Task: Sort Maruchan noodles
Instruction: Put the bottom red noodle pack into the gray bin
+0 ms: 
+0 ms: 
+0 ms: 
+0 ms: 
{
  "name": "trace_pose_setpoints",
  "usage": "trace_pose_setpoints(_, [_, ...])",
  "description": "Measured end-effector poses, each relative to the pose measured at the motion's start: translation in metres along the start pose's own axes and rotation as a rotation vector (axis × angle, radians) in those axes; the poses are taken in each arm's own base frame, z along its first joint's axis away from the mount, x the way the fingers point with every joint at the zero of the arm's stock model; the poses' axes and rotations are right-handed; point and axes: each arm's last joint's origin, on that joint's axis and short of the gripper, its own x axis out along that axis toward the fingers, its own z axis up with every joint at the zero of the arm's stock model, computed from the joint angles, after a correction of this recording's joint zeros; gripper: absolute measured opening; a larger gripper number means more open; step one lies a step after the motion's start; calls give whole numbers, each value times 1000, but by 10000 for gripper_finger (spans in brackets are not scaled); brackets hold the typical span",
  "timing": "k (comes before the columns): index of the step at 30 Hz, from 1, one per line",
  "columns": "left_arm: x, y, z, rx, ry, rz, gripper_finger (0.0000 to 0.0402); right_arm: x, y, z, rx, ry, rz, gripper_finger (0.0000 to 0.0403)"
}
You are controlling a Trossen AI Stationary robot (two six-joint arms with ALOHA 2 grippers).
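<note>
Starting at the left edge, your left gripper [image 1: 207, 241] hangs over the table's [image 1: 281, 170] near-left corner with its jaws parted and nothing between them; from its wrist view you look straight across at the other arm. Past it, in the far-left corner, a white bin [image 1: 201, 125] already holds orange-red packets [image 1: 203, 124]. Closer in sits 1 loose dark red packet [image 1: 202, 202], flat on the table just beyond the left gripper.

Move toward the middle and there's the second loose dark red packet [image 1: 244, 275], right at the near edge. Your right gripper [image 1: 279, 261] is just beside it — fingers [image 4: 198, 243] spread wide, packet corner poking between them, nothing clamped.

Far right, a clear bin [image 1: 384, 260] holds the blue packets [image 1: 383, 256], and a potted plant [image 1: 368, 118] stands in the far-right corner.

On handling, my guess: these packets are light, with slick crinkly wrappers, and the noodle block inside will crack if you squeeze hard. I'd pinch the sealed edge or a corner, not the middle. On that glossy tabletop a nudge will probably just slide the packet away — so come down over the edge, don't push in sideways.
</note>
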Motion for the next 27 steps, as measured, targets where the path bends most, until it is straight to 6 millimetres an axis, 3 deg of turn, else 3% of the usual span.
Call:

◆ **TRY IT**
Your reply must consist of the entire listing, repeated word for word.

◆ **RESULT**
Task: Sort Maruchan noodles
Instruction: Put the bottom red noodle pack into the gray bin
+0 ms: 
+0 ms: 
+0 ms: 
+0 ms: 
{
  "name": "trace_pose_setpoints",
  "usage": "trace_pose_setpoints(_, [_, ...])",
  "description": "Measured end-effector poses, each relative to the pose measured at the motion's start: translation in metres along the start pose's own axes and rotation as a rotation vector (axis × angle, radians) in those axes; the poses are taken in each arm's own base frame, z along its first joint's axis away from the mount, x the way the fingers point with every joint at the zero of the arm's stock model; the poses' axes and rotations are right-handed; point and axes: each arm's last joint's origin, on that joint's axis and short of the gripper, its own x axis out along that axis toward the fingers, its own z axis up with every joint at the zero of the arm's stock model, computed from the joint angles, after a correction of this recording's joint zeros; gripper: absolute measured opening; a larger gripper number means more open; step one lies a step after the motion's start; calls give whole numbers, each value times 1000, but by 10000 for gripper_finger (spans in brackets are not scaled); brackets hold the typical span",
  "timing": "k (comes before the columns): index of the step at 30 Hz, from 1, one per line",
  "columns": "left_arm: x, y, z, rx, ry, rz, gripper_finger (0.0000 to 0.0402); right_arm: x, y, z, rx, ry, rz, gripper_finger (0.0000 to 0.0403)"
}
You are controlling a Trossen AI Stationary robot (two six-joint arms with ALOHA 2 grippers).
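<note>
Starting at the left edge, your left gripper [image 1: 207, 241] hangs over the table's [image 1: 281, 170] near-left corner with its jaws parted and nothing between them; from its wrist view you look straight across at the other arm. Past it, in the far-left corner, a white bin [image 1: 201, 125] already holds orange-red packets [image 1: 203, 124]. Closer in sits 1 loose dark red packet [image 1: 202, 202], flat on the table just beyond the left gripper.

Move toward the middle and there's the second loose dark red packet [image 1: 244, 275], right at the near edge. Your right gripper [image 1: 279, 261] is just beside it — fingers [image 4: 198, 243] spread wide, packet corner poking between them, nothing clamped.

Far right, a clear bin [image 1: 384, 260] holds the blue packets [image 1: 383, 256], and a potted plant [image 1: 368, 118] stands in the far-right corner.

On handling, my guess: these packets are light, with slick crinkly wrappers, and the noodle block inside will crack if you squeeze hard. I'd pinch the sealed edge or a corner, not the middle. On that glossy tabletop a nudge will probably just slide the packet away — so come down over the edge, don't push in sideways.
</note>
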Motion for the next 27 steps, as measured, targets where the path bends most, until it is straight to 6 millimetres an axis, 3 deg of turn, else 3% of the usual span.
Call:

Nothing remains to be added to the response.